Al Jazeera reporter Kristen Saloomey recently met and spoke with Napoli Shkolnik attorney Salvatore Badala concernant le comté de Nassau, NY épidémie d'opiacés et contentieux. M. Badala est l'un des avocats principaux dans le procès dans lequel Le comté de Nassau poursuit dix-neuf sociétés pharmaceutiques et cinq médecins.

La banlieue de Long Island, en dehors de l'agitation de la ville de New York, est appelée "la clôture blanche de l'Amérique" dans le segment. Pas un endroit où un problème de dépendance aux analgésiques serait immédiatement évident. En fait, il reste largement caché dans des quartiers pittoresques comme celui-ci malgré les statistiques effrayantes. Une personne par jour, en moyenne, meurt d'une surdose d'opioïdes. Un nombre incalculable de personnes sont dépendantes et l'impact est généralisé et croissant, le coût étant de plus en plus supporté par le contribuable.

M. Badala a dit Al Jazeera que les fabricants de médicaments sont coupables d'avoir déformé la sécurité de leurs médicaments. Essentiellement, ils ont dit aux médecins qu'il était acceptable de prescrire leur médicament pour un simple mal de dos, en laissant de côté les détails cruciaux de sa dépendance. Les sociétés pharmaceutiques ont profité de ce modèle, gagnant des milliards et des milliards de dollars.

Dans la poursuite, M. Badala et le comté cherchent à récupérer le coût des soins de santé et du traitement des opioïdes, des heures supplémentaires et de la formation spéciale pour les forces de l'ordre/premiers intervenants et la perte de productivité. Une estimation prudente de ces coûts se chiffre en millions.
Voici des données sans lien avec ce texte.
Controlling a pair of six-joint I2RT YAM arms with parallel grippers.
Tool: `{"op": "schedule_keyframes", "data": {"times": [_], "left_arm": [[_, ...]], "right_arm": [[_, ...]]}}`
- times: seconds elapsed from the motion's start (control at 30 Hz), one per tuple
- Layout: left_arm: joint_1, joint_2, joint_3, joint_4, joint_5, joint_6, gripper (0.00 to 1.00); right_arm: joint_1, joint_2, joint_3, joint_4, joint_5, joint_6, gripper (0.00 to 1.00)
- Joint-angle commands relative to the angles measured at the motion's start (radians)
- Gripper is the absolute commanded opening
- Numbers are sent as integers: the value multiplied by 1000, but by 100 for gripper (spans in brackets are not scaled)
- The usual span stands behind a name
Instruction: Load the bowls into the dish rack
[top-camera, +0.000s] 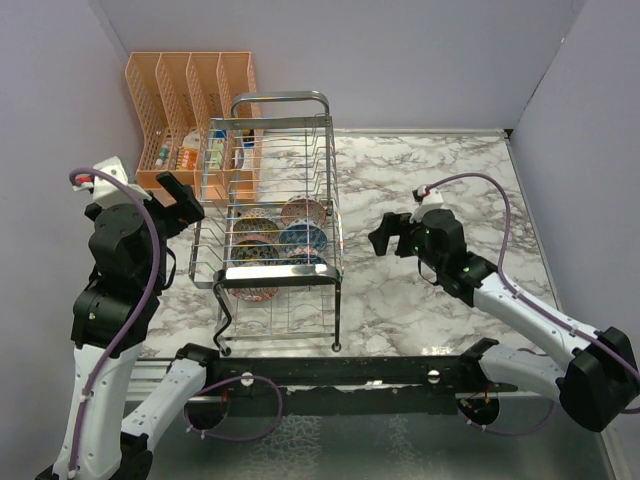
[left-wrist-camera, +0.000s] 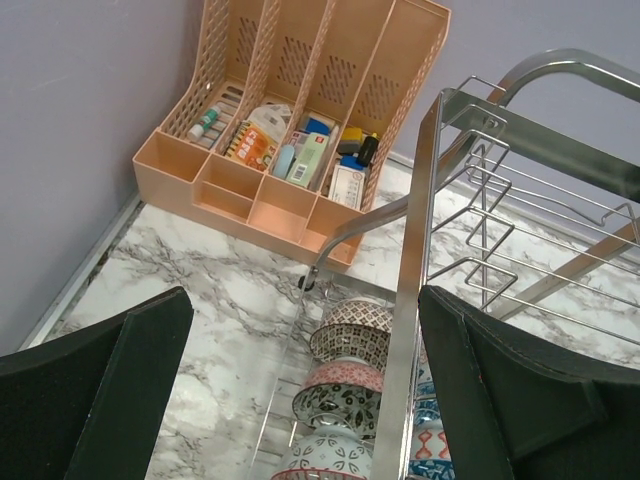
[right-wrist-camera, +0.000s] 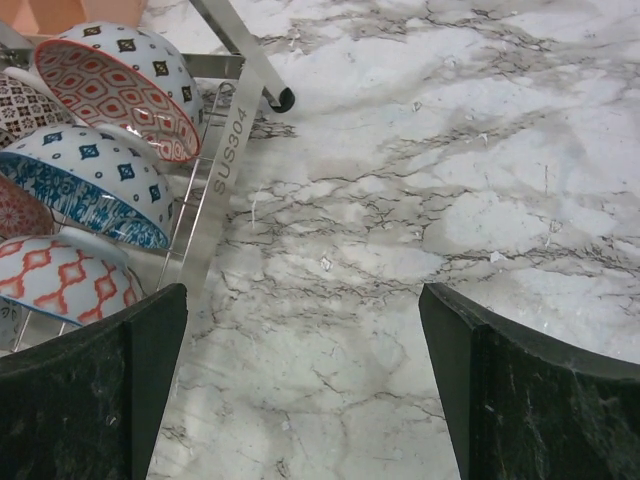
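The bowls (top-camera: 302, 238) stand on edge in 2 rows in the lower tier of the rack (top-camera: 280, 98). The rack sits on the left half of the desk (top-camera: 430, 180), just in front of the orange organizer (top-camera: 190, 100) at the far left corner. The right gripper (top-camera: 385, 235) hangs over bare marble just right of the rack, jaws wide apart and empty. The left gripper (top-camera: 183, 203) is beside the rack's left side, also spread wide and empty.

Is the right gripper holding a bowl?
No, the right gripper stands open and empty over the marble tabletop; the bowls sit in the dish rack.
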Motion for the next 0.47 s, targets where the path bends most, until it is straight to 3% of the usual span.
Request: {"op": "schedule_keyframes", "data": {"times": [0.0, 0.43], "left_arm": [[-3, -16, 24, 3, -49, -32, 99], [-9, 23, 75, -23, -12, -75, 99]], "right_arm": [[-43, -20, 19, -34, -73, 40, 100], [-71, -30, 8, -38, -109, 45, 100]]}}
Il semblerait juste que les entreprises qui ont tant profité aident à nettoyer le gâchis qu'elles ont elles-mêmes contribué à créer. Aucun des fabricants de médicaments ne voulait apparaître à la caméra pour cette pièce même si certains ont publié des déclarations générales niant les allégations décrites dans la poursuite.
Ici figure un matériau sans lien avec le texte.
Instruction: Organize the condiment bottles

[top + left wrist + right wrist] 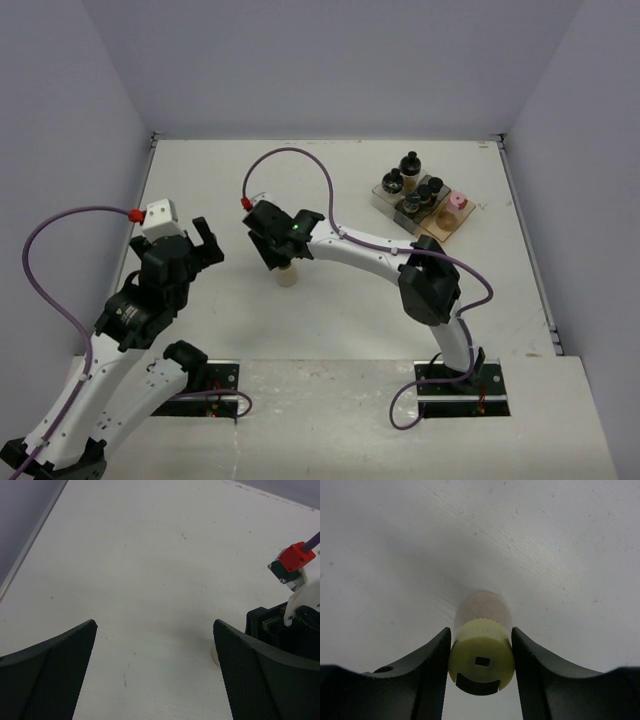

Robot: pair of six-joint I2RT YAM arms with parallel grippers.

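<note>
My right gripper point(281, 258) is shut on the pale-yellow-capped jar point(288, 277), which stands upright on the table left of centre. In the right wrist view, both fingers of the gripper point(481, 636) press against the sides of the jar's yellow cap point(481, 662). Several dark-capped jars point(411, 186) and the pink-capped jar point(456, 203) stand together in the clear tray point(381, 199) at the back right. My left gripper point(206, 240) is open and empty, left of the held jar. In the left wrist view point(155, 680) only bare table lies between its fingers.
White walls close the table at the back and both sides. A purple cable point(300, 153) loops above my right gripper. My right wrist point(292, 615) shows at the right edge of the left wrist view, close to my left gripper's right finger point(260, 675).
</note>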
Napoli Shkolnik a mis en place un Bureau des affaires gouvernementales dans le but d'aider davantage les villes, villages et autres municipalités dans cet effort pour récupérer les fonds dépensés pour lutter contre cette épidémie.

Beaucoup soulignent que la dépendance déchire les familles et que les communautés ne sont pas équipées pour gérer le chaos résultant de la commercialisation agressive des médicaments. Il n'y a tout simplement pas assez de ressources gouvernementales et d'installations de traitement pour la crise.

Comme l'a dit un ancien toxicomane aux opioïdes, ce sont des drogues « cauchemardesques ». On lui avait initialement prescrit des analgésiques pour faire face à une blessure au pied. Il dit qu'il n'a jamais été informé des effets secondaires graves et durables. Il a été en cure de désintoxication pendant 8 ans et a gardé des photos de son processus de rétablissement. Il dit qu'il leur garde un rappel, pour lui montrer les progrès qu'il a fait et qui il veut continuer à être. Il pense qu'avec les coûts humains et financiers croissants de cette épidémie, le procès est le meilleur moyen de sensibiliser au problème et de rendre justice aux personnes touchées.